Esta capacidade provavelmente evoluiu em criaturas como os cnidários “como forma de responder e se adaptar às mudanças nas condições ambientais”, acrescentou ela.
Existem também outros tipos de hidrozoários capazes de realizar esse tipo de plasticidade celular, disse Schnitzler.
Outros cnidários também podem “rejuvenescem através da regeneração após lesão e/ou amputação ou através da reprodução assexuada, onde produzem clones de si mesmos”, disse Layden.
Layden acrescentou que muitas espécies de cnidários são “teoricamente imortais”. Por exemplo, certos tipos – ou seja, corais, Hydra e Nematostella – são capazes de “reproduzir-se assexuadamente para se clonarem, tornando-os teoricamente imortais”.
É claro que, embora essas águas-vivas sejam descritas como “imortais” porque podem enganar a morte, isso não quer dizer que não possam ser mortas, já que algumas são presas de vários animais marinhos.
O que as pessoas estão dizendo
Christine Schnitzler, professora de biologia no Laboratório Whitney de Biociência Marinha da Universidade da Flórida, disse à Newsweek: “Os cientistas costumavam pensar que a maioria dos tipos de células terminalmente diferenciadas nunca poderiam se tornar outra coisa senão o que são. Por exemplo, pensava-se que uma célula muscular não poderia mudar e se tornar qualquer outro tipo de célula. A ideia de que o estado diferenciado de uma célula pode não ser um ponto final terminal, mas, em vez disso, poderia ser apenas um estado estável que está aberto a mudanças com base em fatores ambientais, está se tornando mais aceita à medida que mais exemplos são encontrados na natureza. As implicações disso são muitas. O mais relevante para a saúde humana é este – esses exemplos naturais pode oferecer novas soluções para a produção de tipos de células maduras totalmente funcionais a partir de células-tronco pluripotentes humanas no campo da terapêutica com células-tronco. Um dia, poderemos ter uma melhor compreensão de como controlar esses complexos processos moleculares e celulares e aproveitá-los para uso biomédico.
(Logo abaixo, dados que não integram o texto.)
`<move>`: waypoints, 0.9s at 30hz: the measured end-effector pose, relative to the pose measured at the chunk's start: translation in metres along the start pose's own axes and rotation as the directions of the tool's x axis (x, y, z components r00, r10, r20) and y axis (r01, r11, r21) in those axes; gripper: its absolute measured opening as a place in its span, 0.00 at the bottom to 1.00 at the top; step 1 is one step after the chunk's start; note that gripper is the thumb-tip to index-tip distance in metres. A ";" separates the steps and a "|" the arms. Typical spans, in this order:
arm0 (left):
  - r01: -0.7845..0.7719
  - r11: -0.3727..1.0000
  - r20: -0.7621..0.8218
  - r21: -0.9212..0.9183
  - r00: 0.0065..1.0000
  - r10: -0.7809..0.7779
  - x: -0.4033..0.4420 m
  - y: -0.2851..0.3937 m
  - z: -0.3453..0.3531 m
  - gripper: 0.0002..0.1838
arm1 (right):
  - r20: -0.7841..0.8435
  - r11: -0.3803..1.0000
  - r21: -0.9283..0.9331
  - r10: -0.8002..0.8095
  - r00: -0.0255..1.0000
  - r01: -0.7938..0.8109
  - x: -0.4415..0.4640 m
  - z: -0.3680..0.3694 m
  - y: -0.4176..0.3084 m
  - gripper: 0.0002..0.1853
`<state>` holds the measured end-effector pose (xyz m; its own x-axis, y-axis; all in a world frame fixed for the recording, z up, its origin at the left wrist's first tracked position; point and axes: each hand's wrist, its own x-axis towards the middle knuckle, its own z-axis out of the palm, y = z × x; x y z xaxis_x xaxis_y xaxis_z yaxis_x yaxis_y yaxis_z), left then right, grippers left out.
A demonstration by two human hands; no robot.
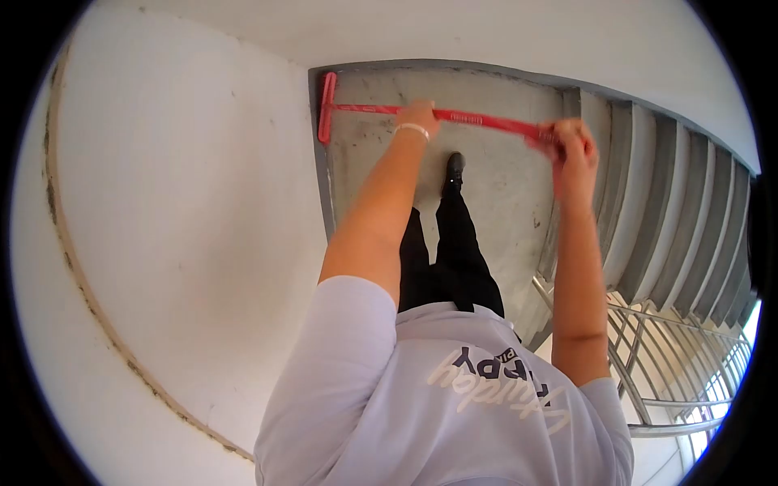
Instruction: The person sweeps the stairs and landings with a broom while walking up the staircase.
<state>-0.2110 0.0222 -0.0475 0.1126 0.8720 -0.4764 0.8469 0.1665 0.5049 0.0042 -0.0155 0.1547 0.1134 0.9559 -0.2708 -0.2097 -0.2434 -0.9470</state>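
Observation:
A red push broom (369, 108) with a T-shaped head stretches across the upper middle of the view. Its broom head (327, 108) lies at the left, by the corner where floor meets wall; the bristles are too indistinct to make out. My left hand (419, 118), with a pale band at the wrist, is wrapped round the handle partway along. Farther right, my right hand (572, 147) is closed on the handle near its end, slightly blurred. Something red hangs down beside that hand, and its shape is unclear.
Beneath me is a grey concrete landing (494, 186), with one black shoe (455, 168) on it. White walls (194, 162) rise at the left and top. Concrete stairs (656, 202) curve along the right, with a metal railing (648, 356) below them.

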 end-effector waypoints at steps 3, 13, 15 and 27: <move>0.059 0.998 0.134 0.008 0.989 -0.060 0.005 0.012 -0.018 0.16 | -0.012 0.997 -0.068 0.046 0.999 -0.046 0.020 0.017 -0.028 0.07; -0.157 0.982 0.075 -0.100 0.983 0.165 -0.162 0.029 0.027 0.10 | -0.163 0.969 -0.239 0.029 0.986 -0.068 -0.164 0.006 -0.066 0.05; -0.157 0.982 0.062 -0.109 0.984 0.164 -0.177 0.024 0.024 0.11 | -0.038 0.982 -0.185 -0.056 0.998 0.048 -0.184 0.001 -0.056 0.04; -0.422 0.900 0.116 -0.109 0.894 0.433 -0.139 0.033 0.093 0.07 | -0.300 0.967 -0.227 0.042 0.953 -0.114 -0.224 -0.011 -0.029 0.04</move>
<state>-0.1506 -0.1359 -0.0317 0.5281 0.7979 -0.2906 0.6582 -0.1684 0.7337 -0.0047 -0.2240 0.2412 0.3904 0.8516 -0.3497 0.0046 -0.3816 -0.9243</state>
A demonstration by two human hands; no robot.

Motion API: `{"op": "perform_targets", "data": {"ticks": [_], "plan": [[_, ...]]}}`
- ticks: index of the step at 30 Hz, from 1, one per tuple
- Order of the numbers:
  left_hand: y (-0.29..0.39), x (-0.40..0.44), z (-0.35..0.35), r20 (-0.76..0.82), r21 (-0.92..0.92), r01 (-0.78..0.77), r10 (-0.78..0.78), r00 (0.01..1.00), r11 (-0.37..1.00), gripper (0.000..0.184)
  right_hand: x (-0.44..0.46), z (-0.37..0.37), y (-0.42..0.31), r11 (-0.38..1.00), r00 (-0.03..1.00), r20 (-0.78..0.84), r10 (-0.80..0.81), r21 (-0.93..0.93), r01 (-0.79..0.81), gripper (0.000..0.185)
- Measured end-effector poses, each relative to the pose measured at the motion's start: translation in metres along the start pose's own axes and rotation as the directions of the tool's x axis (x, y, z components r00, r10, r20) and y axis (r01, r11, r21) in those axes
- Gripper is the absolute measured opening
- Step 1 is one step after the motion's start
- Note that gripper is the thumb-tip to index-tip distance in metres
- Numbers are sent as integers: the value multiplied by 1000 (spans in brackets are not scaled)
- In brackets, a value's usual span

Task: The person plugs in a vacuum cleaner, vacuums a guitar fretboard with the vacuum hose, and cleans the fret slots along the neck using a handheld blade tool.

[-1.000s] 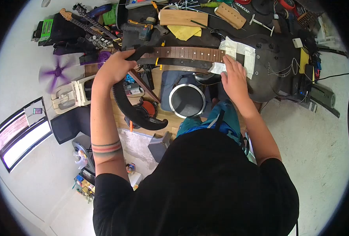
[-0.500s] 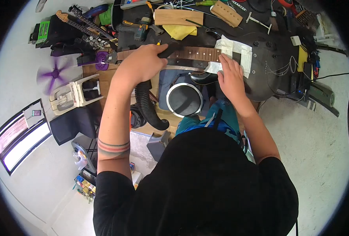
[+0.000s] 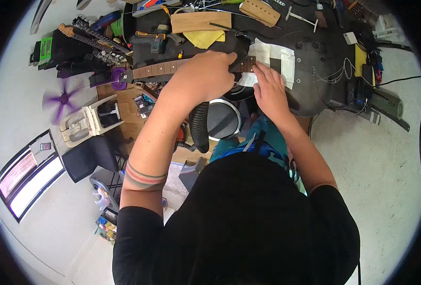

Maria Pia Miglietta, professora de biologia marinha na Texas A&M University, disse à Newsweek: “Turritopsis dohrnii é cientificamente notável porque oferece uma rara janela para os mecanismos genéticos de regeneração e envelhecimento. Em humanos, as células com a capacidade de se tornarem qualquer outro tipo de célula são amplamente restritas ao desenvolvimento embrionário inicial. Em contraste, esta água-viva pode reprogramar suas próprias células adultas totalmente diferenciadas e devolvê-las a um estado mais flexível. Estudar T. dohrnii permite aos pesquisadores investigar as redes genéticas e epigenéticas que permitem esse tipo de reprogramação celular. Sua “imortalidade” biológica também implica sistemas eficientes para reparação de DNA e proteção celular. Compreender como esses processos funcionam nas águas-vivas pode lançar luz sobre mecanismos fundamentais que também são cruciais em humanos, incluindo manutenção do genoma, envelhecimento e regeneração de tecidos”.